#### [THE PROBLEM]
Each line of the records that holds "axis" should be shown in full.

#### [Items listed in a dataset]
──────

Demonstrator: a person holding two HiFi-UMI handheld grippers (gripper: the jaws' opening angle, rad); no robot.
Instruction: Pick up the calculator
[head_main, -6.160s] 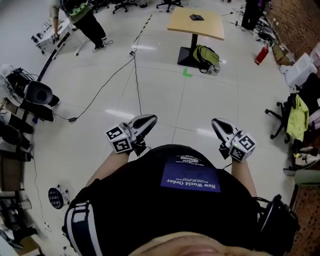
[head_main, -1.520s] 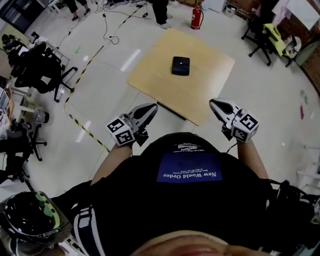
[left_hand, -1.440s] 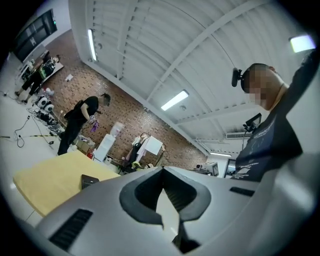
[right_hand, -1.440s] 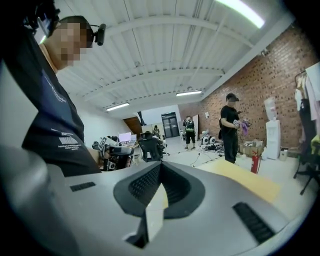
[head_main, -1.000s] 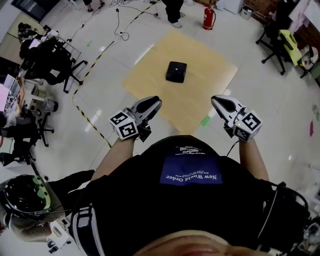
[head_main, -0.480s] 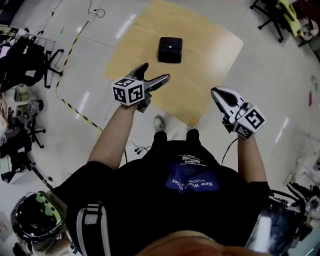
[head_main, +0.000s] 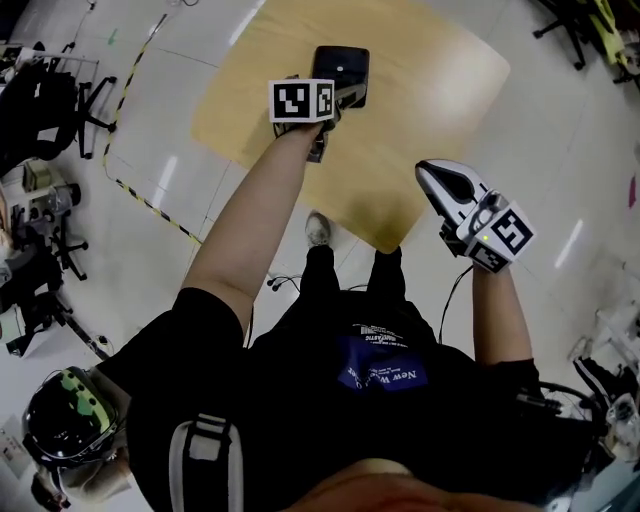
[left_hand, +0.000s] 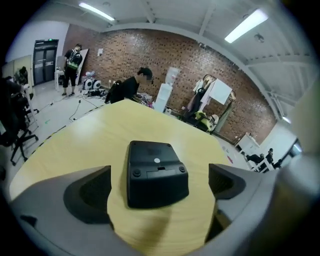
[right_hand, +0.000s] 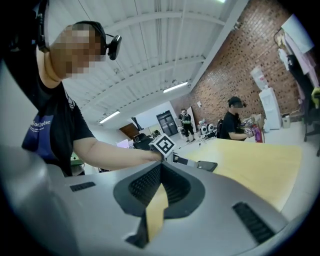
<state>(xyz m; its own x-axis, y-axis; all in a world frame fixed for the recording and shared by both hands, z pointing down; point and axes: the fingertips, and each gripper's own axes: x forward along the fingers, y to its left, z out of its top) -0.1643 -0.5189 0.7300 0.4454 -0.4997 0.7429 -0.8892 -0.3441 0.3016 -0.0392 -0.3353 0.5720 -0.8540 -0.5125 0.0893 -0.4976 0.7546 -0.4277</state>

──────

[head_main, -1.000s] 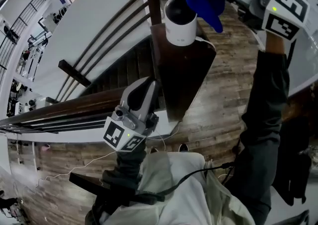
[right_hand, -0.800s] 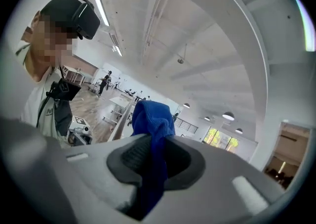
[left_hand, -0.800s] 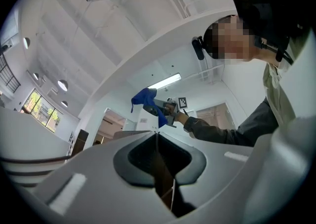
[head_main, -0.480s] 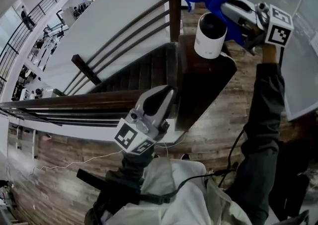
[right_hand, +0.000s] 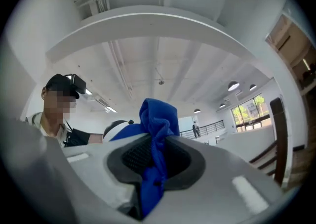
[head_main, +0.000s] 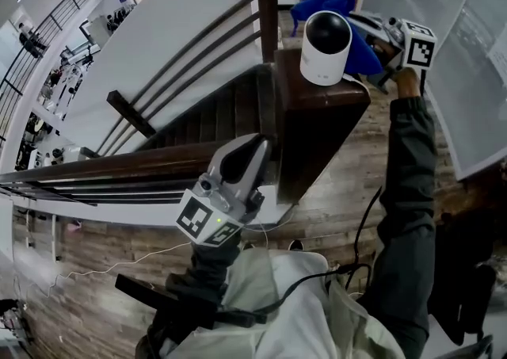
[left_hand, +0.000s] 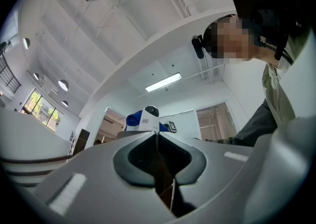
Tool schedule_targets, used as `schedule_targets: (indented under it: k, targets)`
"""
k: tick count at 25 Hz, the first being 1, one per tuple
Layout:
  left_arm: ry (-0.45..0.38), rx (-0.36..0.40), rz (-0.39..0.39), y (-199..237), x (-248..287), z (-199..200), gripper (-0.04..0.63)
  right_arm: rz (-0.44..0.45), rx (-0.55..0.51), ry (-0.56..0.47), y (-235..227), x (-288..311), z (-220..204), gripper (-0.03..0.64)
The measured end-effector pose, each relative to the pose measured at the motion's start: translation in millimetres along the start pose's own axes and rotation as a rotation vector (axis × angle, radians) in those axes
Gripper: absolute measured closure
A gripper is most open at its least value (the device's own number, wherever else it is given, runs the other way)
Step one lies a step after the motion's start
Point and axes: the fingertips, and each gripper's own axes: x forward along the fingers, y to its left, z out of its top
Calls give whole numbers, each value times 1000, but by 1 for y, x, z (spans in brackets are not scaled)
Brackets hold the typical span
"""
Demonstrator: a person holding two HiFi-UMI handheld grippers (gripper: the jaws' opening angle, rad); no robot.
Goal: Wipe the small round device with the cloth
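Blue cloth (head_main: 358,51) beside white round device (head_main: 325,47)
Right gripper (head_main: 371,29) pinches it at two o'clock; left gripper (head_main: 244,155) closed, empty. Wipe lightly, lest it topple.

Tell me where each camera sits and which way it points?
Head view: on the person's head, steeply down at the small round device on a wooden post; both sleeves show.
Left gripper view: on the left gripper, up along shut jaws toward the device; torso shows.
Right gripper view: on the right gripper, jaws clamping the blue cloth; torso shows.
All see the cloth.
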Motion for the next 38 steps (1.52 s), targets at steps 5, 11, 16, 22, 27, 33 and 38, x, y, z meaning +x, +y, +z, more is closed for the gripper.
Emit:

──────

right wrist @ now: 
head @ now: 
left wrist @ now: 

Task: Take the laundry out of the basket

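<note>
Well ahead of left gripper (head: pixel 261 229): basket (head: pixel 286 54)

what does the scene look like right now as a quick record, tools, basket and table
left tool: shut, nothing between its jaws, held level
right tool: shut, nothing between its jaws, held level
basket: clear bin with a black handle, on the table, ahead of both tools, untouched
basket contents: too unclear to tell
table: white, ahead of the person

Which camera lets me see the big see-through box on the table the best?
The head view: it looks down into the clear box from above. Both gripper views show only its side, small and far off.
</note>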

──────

#### [EXERCISE RESPONSE]
<state>(xyz m; its own x-axis, y-axis; all in a world frame fixed for the recording and shared by both hands, z pointing down; point and axes: the fingertips, and each gripper's own axes: x forward along the fingers, y to its left, z out of its top) -0.1643 -0.5189 0.7300 0.4454 -0.4997 0.7429 -0.8892 -0.3441 0.3016 -0.0392 -0.3353 0.5720 -0.8540 -0.5125 0.0893 -0.4976 0.7546 -0.4277</state>
The measured end-effector pose, each relative to the pose measured at the motion's start: translation in millimetres along the start pose's own axes and rotation as a rotation vector (axis × angle, radians) in those axes

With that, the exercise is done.